Have you opened a woman’s purse lately? Three things? Many women pack their purses like they are going on a three week march in the desert. Phone, camera, make up, more make up, notebook, pencils, pens, small gifts to give to the natives, bottled water, snack bars, candy, tampons, condoms, pregnancy tests, hair brush, some more make up, little do-dads that hang off the cell phone but broke so they just ride around in the purse, sunglasses, reading glasses, contact lens case, contact lens solutions, pain reliever, allergy meds, band aids. I could go on by my blog host only gives me so much bandwidth.

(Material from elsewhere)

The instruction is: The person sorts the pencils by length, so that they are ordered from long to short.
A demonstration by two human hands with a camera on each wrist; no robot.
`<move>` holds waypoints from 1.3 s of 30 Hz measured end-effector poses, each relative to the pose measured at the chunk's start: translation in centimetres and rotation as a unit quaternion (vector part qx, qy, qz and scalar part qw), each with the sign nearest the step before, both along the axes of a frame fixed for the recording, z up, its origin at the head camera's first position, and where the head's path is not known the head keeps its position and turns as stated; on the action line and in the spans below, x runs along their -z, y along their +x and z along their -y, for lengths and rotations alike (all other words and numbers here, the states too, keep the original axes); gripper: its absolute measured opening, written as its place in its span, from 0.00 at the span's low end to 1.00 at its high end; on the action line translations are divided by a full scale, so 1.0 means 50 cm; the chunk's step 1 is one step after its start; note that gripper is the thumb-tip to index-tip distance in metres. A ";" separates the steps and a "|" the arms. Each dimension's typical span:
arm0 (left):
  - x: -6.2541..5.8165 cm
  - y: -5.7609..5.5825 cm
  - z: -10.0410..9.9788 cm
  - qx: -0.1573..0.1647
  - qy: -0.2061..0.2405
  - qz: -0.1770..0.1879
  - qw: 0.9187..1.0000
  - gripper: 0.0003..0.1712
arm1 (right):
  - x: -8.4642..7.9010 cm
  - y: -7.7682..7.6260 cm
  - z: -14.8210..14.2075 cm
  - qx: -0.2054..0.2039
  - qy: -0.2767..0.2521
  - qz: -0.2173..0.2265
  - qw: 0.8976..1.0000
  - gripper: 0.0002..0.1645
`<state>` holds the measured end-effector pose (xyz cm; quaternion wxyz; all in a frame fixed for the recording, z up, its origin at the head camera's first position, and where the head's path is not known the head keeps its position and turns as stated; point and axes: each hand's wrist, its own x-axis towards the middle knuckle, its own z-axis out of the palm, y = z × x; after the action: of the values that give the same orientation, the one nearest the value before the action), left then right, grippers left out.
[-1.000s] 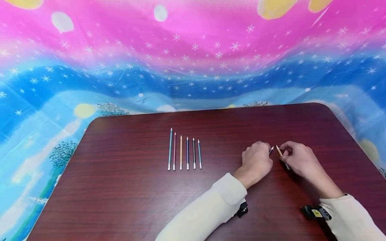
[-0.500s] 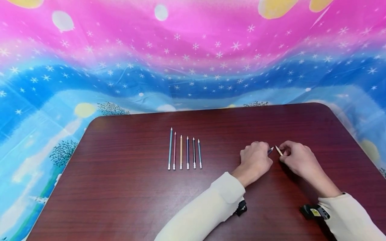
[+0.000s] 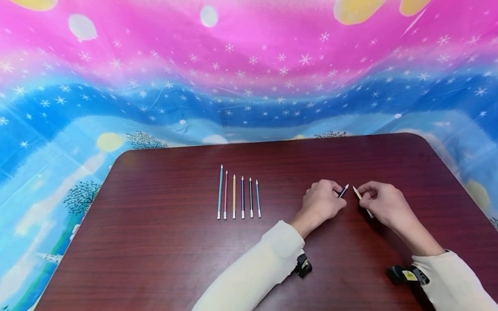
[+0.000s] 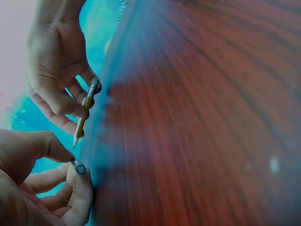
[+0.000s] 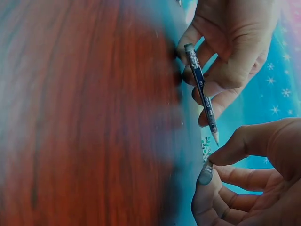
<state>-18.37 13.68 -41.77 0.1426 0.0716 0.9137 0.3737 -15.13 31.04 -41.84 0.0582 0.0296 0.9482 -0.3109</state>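
Observation:
My left hand (image 3: pixel 322 199) pinches a short dark blue pencil (image 5: pixel 203 89) between thumb and fingers; its tip shows past the fingers in the head view, its eraser end in the right wrist view. A short yellow pencil (image 4: pixel 83 115) is pinched in my right hand (image 3: pixel 384 204), with its sharpened tip angled toward the blue pencil's tip. A small gap separates the two tips in the head view. In each wrist view the near hand's own pencil shows mostly as its eraser end.
Left of the hands, several pencils stand in a row by length on the dark red table (image 3: pixel 163 259): a long teal pencil (image 3: pixel 220 192) at the left, down to a short teal pencil (image 3: pixel 258 198) at the right. A patterned cloth (image 3: pixel 249 65) hangs behind the table.
My left hand has moved a little left and up with the blue pencil, widening the gap between the tips. The right hand stays nearly in place, its yellow pencil's tip shifting slightly left.

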 end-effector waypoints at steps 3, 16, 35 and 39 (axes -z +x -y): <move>-0.002 -0.001 0.008 -0.004 0.032 0.009 0.999 0.09 | -0.003 0.001 0.003 0.003 -0.012 0.004 1.000 0.21; -0.007 -0.001 0.063 -0.068 0.287 0.096 0.951 0.12 | -0.009 -0.001 0.050 0.015 -0.083 -0.043 0.995 0.21; -0.007 0.000 0.179 -0.076 0.407 0.130 0.901 0.17 | -0.021 -0.005 0.157 0.007 -0.218 -0.060 0.974 0.21; -0.004 0.002 0.207 -0.082 0.424 0.131 0.892 0.18 | -0.023 -0.007 0.183 0.002 -0.233 -0.060 0.971 0.21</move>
<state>-18.28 3.34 -41.56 0.1864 0.0008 0.6439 0.7421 -15.49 21.90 -40.71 0.0057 -0.0019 0.8512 -0.5249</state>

I think I’ve made my point. In the typical woman’s purse, the addition of one more item would barely be noticed. So saying there’s a limit to how many gadgets people will carry is really saying there’s a limit to how many things guys will carry.

Hence, it’s sexist.

I couldn’t find any links for this post. I know people were saying this last year. Seems like the criticism of the iPad this year is changed. I know, it’s a fast moving world. Thankfully, you have me to help you keep up.

It’s the same with video games. They keep coming out with sequels faster than you can play the original. I swear, sometimes they call a game a sequel when there was no original.

The other night we were trying to remember if we’d played the original of the game Neil brought over, Call of Killing: Modern Killing III: The Rekilling II: Kill Kill Kill. (Surprisingly, it did not have as much killing as we’d hoped.) And given the name, I’m not even sure what the original would have been named.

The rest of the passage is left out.